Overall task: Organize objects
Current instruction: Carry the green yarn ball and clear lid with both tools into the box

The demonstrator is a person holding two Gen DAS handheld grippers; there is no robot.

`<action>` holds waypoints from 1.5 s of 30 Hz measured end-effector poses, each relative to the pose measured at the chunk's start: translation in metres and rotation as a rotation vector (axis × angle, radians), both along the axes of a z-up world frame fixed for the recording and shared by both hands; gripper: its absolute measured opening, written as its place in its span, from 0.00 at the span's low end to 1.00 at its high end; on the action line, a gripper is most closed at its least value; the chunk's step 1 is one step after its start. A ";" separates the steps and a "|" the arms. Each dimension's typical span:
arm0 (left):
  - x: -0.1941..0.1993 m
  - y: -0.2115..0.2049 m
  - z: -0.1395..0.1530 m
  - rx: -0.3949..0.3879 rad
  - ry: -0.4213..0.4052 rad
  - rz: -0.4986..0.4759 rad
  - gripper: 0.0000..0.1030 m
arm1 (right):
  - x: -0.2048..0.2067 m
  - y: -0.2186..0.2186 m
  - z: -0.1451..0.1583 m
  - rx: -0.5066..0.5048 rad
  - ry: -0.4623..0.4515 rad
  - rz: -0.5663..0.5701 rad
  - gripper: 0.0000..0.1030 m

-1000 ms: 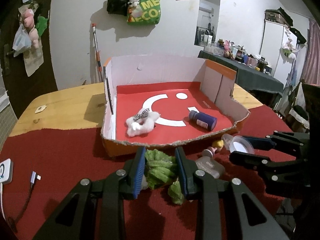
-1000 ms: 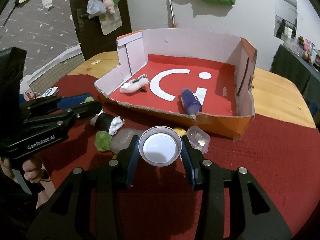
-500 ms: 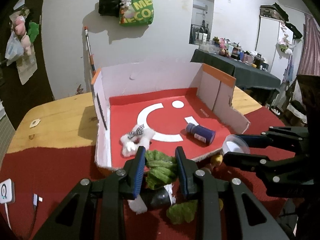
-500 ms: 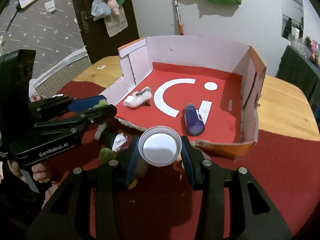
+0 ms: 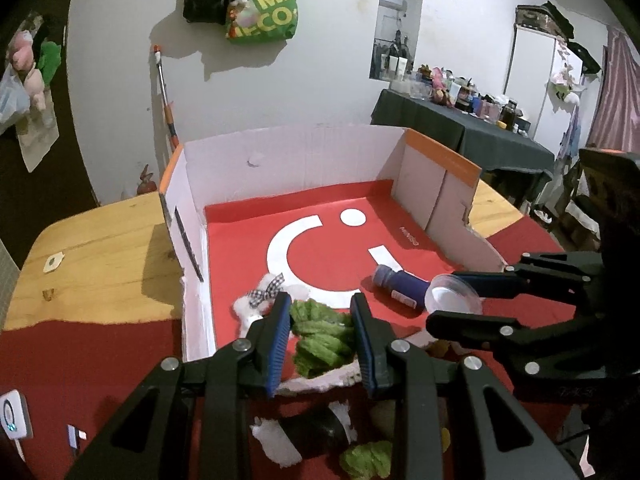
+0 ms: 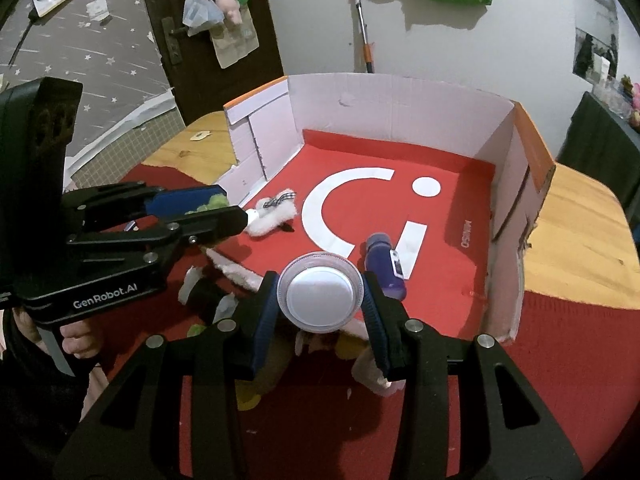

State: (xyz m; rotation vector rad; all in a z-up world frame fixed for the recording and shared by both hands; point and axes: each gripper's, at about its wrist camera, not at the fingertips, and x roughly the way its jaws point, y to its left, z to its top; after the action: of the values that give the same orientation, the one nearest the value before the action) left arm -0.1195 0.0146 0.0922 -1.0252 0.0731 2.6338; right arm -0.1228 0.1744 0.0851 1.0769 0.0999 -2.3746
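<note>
My left gripper (image 5: 320,320) is shut on a green lettuce toy (image 5: 320,336) and holds it above the near edge of the cardboard box (image 5: 288,160). My right gripper (image 6: 320,300) is shut on a round clear lid with a white centre (image 6: 320,298), also raised over the box's near edge; it also shows in the left wrist view (image 5: 452,300). Inside the box lie a white fluffy toy with a checked bow (image 5: 260,296) and a purple bottle (image 5: 400,286) on its side. The left gripper shows in the right wrist view (image 6: 216,210).
On the red cloth (image 5: 100,360) below the grippers lie a black-and-white roll (image 5: 308,432), another green lettuce piece (image 5: 368,458) and small yellow items (image 6: 248,398). A white device (image 5: 12,420) and a cable plug sit at the left. The box walls (image 6: 516,200) stand high.
Both grippers have lifted their objects off the cloth and moved forward over the box's near edge. The roll and lettuce piece on the cloth have come into view below.
</note>
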 end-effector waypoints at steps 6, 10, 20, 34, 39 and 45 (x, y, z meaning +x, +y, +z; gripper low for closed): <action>-0.018 0.001 -0.010 0.005 -0.062 -0.023 0.31 | -0.015 -0.006 -0.007 0.008 -0.041 0.015 0.38; -0.026 0.004 -0.019 0.001 -0.102 -0.047 0.31 | -0.023 -0.009 -0.014 0.012 -0.072 0.026 0.38; -0.046 0.003 -0.043 0.023 -0.220 -0.083 0.31 | -0.042 -0.008 -0.033 -0.021 -0.186 0.051 0.38; -0.063 0.007 -0.056 0.006 -0.237 -0.053 0.31 | -0.056 0.003 -0.041 0.029 -0.190 -0.011 0.38; -0.067 0.008 -0.057 0.011 -0.232 -0.036 0.31 | -0.059 0.008 -0.043 0.038 -0.177 -0.040 0.38; -0.067 0.013 -0.059 -0.008 -0.216 -0.023 0.31 | -0.059 0.005 -0.044 0.060 -0.165 -0.042 0.38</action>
State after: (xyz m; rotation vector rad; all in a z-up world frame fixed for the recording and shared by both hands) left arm -0.1870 0.0275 0.0330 -1.2958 0.0460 2.4870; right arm -0.1821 0.1789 0.0406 1.3101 0.0904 -2.3223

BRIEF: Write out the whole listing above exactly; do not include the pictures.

EXPECTED OUTPUT:
Overall task: Organize objects
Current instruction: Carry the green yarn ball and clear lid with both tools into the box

The demonstrator is a person holding two Gen DAS handheld grippers; there is no robot.

`<action>` holds waypoints from 1.5 s of 30 Hz measured end-effector poses, each relative to the pose measured at the chunk's start: translation in metres and rotation as a rotation vector (axis × angle, radians), both along the axes of a z-up world frame fixed for the recording and shared by both hands; gripper: its absolute measured opening, written as its place in its span, from 0.00 at the span's low end to 1.00 at its high end; on the action line, a gripper is most closed at its least value; the chunk's step 1 is one step after its start. A ";" separates the steps and a "|" the arms. Each dimension's typical span:
arm0 (left):
  - x: -0.1941..0.1993 m
  - y: -0.2115..0.2049 m
  - z: -0.1395..0.1530 m
  - rx: -0.3949..0.3879 rad
  - ry: -0.4213..0.4052 rad
  - rz: -0.4986..0.4759 rad
  - gripper: 0.0000..0.1030 m
arm1 (right):
  - x: -0.2048..0.2067 m
  - y: -0.2186..0.2186 m
  - z: -0.1451..0.1583 m
  - rx: -0.5066..0.5048 rad
  - ry: -0.4623..0.4515 rad
  - rz: -0.5663..0.5701 rad
  - gripper: 0.0000..0.1030 m

-1000 ms: 
-1000 ms: 
-500 ms: 
-500 ms: 
+0 ms: 
+0 ms: 

State: (xyz m; rotation vector rad; all in a z-up world frame fixed for the recording and shared by both hands; point and axes: each gripper's, at about its wrist camera, not at the fingertips, and x roughly the way its jaws point, y to its left, z to its top; after the action: of the values that give the same orientation, the one nearest the value before the action) left arm -0.1195 0.0146 0.0922 -1.0252 0.0731 2.6338; right arm -0.1228 0.1744 0.0851 1.0769 0.0999 -2.3746
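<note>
My left gripper (image 5: 320,320) is shut on a green lettuce toy (image 5: 320,336) and holds it above the near edge of the cardboard box (image 5: 288,160). My right gripper (image 6: 320,300) is shut on a round clear lid with a white centre (image 6: 320,298), also raised over the box's near edge; it also shows in the left wrist view (image 5: 452,300). Inside the box lie a white fluffy toy with a checked bow (image 5: 260,296) and a purple bottle (image 5: 400,286) on its side. The left gripper shows in the right wrist view (image 6: 216,210).
On the red cloth (image 5: 100,360) below the grippers lie a black-and-white roll (image 5: 308,432), another green lettuce piece (image 5: 368,458) and small yellow items (image 6: 248,398). A white device (image 5: 12,420) and a cable plug sit at the left. The box walls (image 6: 516,200) stand high.
Both grippers have lifted their objects off the cloth and moved forward over the box's near edge. The roll and lettuce piece on the cloth have come into view below.
</note>
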 end-effector waypoints at steps 6, 10, 20, 34, 39 and 45 (x, y, z meaning +x, +y, +z; gripper low for closed): <action>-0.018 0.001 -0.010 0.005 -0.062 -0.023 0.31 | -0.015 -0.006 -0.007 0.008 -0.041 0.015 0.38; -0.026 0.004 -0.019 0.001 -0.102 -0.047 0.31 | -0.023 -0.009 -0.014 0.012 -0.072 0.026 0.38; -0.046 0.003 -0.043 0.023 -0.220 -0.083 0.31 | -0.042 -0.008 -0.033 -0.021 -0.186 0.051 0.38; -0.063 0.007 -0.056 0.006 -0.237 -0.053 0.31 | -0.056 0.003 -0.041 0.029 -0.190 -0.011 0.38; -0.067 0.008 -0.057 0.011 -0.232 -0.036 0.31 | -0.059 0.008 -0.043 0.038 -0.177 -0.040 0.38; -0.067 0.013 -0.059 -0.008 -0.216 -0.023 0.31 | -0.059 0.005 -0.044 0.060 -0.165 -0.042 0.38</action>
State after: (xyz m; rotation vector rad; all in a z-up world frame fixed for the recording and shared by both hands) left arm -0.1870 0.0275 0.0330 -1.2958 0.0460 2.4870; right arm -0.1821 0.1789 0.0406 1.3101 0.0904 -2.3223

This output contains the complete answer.